KFIL-FM
- Chatfield, Minnesota; United States;
- Broadcast area: Fillmore County, Minnesota
- Frequency: 103.1 MHz
- Branding: 103.1 KFIL

Programming
- Language: English
- Format: Classic country
- Affiliations: Linder Farm Network; Minnesota Twins;

Ownership
- Owner: Townsquare Media; (Townsquare License, LLC);
- Sister stations: KFIL; KDOC-FM; KDCZ; KFNL-FM; KROC; KROC-FM; KWWK; KYBA;

History
- First air date: April 1971
- Call sign meaning: Fillmore County

Technical information
- Licensing authority: FCC
- Facility ID: 34428
- Class: C3
- ERP: 3,500 watts
- HAAT: 159.1 meters (522 ft)
- Transmitter coordinates: 43°43′59″N 92°05′08″W﻿ / ﻿43.73306°N 92.08556°W

Links
- Public license information: Public file; LMS;
- Webcast: Listen live
- Website: kfilradio.com

= KFIL-FM =

Radio station in Chatfield, Minnesota

KFIL-FM (103.1 MHz) is an American commercial radio station licensed to serve Chatfield, Minnesota. The station, established in 1970 by O.B. Borgen, is owned by Townsquare Media and the broadcast license is held by Townsquare License, LLC.

==Programming==
KFIL-FM broadcasts a country music format. During daylight hours, this broadcast is in conjunction with its sister station, KFIL (1060 AM). The station serves Fillmore County and the greater Rochester, Minnesota, area.

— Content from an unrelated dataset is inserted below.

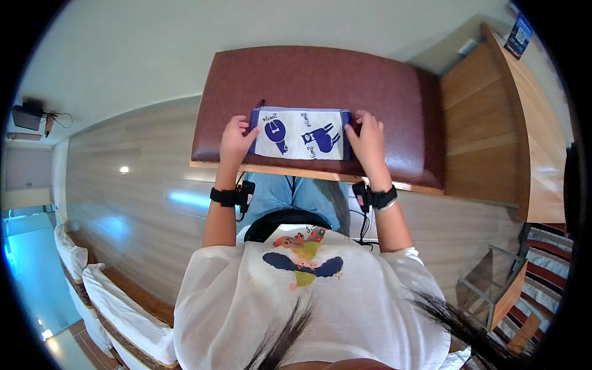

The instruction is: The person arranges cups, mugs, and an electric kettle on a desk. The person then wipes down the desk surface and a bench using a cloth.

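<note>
A flat, rectangular cloth pouch (296,135) lies on the brown padded top near its front edge. It is white with dark blue side bands, blue animal pictures and "Smile" lettering that reads mirrored. A small dark loop (261,103) sticks out at its far left corner. My left hand (234,140) is at the pouch's left edge, thumb touching the band and fingers curved apart from it. At the opposite edge, my right hand (368,140) rests its thumb against the right band, with the other fingers raised and spread. Neither hand visibly grips the cloth.
The brown padded bench (320,74) stands against the wall, beside a wooden cabinet (481,135) on the right. Black devices (231,197) are strapped to both wrists, with cables hanging down. A chair (499,290) stands at lower right; white bedding (126,308) lies at lower left.
</note>
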A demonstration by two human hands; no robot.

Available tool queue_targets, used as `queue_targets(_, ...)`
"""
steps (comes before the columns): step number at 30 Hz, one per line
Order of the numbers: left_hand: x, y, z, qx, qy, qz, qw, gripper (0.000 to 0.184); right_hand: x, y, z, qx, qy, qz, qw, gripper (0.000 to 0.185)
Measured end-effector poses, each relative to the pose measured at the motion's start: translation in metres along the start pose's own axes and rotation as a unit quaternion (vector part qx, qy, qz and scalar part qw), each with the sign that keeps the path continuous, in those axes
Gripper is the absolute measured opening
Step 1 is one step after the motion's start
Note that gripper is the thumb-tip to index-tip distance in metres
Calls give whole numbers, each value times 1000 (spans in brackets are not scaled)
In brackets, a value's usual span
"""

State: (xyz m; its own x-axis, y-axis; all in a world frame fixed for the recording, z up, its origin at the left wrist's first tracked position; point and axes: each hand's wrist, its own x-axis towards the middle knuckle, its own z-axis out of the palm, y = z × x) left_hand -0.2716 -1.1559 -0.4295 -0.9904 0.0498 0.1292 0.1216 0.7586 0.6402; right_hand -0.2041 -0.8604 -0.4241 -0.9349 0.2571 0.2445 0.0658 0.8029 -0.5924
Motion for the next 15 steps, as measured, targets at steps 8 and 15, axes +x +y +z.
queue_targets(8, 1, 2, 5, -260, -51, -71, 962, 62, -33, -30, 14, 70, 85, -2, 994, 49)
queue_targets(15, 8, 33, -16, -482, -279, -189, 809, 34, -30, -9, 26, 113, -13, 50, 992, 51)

As a full service station, non-music programming includes CNN Radio, agriculture news, market reports, and specialized weather reports. KFIL-FM is an affiliate of the Linder Farm Network. KFIL-FM also broadcasts a tradio program called "Swap Shop" and a community calendar bulletin each weekday.

Weekend programming includes five hours of local church services and other Christian programming on Sunday mornings and two hours of oldies music on Sunday nights. Sports programming on KFIL-FM includes local high school football, high school basketball, high school baseball, and high school softball games during the season, KFIL Sports Round-up with Devon Krueger each weekday, plus Coaches Corner on Saturday mornings from August through April.

==History==
===Borgen era===
This station received its original construction permit on September 1, 1970. It began regular broadcast operations in April 1971, with 3,000 watts of power with an antenna 270 ft in height above average terrain. The station was assigned the call sign "KFIL-FM" by the Federal Communications Commission (FCC). The station, like its AM sister station, was originally licensed to serve the community of Preston, Minnesota.

The station was originally owned and operated by KFIL, Inc., with Obed Samuel "O.B." Borgen as president of the corporation. In October 1991, ownership of KFIL, Inc., was transferred to sons Michael S. Borgen and Jeffrey T. Borgen. The station stayed in the Borgen family's control for more than 30 years. Obed Borgen died in July 1999.

===Cumulus era===
In December 2003, Michael S. Borgen and Jeffrey T. Borgen sold KFIL, Inc., to Cumulus Media through its Cumulus Broadcasting, LLC, subsidiary. The published combined sale price of KFIL, KFIL-FM, and KVGO (through KVGO, Inc.) was $3,000,000. The deal gained FCC approval on February 5, 2004, and the transaction was consummated on March 30, 2004. The broadcast license for KFIL-FM was formally transferred from KFIL, Inc., to Cumulus Licensing, LLC, on December 31, 2004.

Longtime KFIL/KFIL-FM air personality Mike Sveen retired from broadcasting in 2007. The former announcer, sports reporter, and Preston, Minnesota, city council member had worked at KFIL/KFIL-FM for more than 25 years.

In September 2007, Cumulus applied to the FCC to change KFIL-FM's city of license from Preston, Minnesota, to nearby Chatfield, Minnesota. The FCC approved the change on January 8, 2008.

===Townsquare era===
On August 30, 2013, a deal was announced in which Townsquare Media would acquire 53 Cumulus stations, including KFIL-FM, for $238 million. The deal was part of Cumulus' acquisition of Dial Global; Townsquare and Dial Global were both controlled by Oaktree Capital Management. The sale to Townsquare was completed on November 14, 2013.

In early 2024, Townsquare closed KFIL's Preston studios and the station's control point switched to the Rochester-based studios. Townsquare had intended to sell KFIL AM, but the deal was withdrawn; KFIL-FM was not included in this sale. KFIL-FM was also not affected by the July 2026 closure of KFIL AM.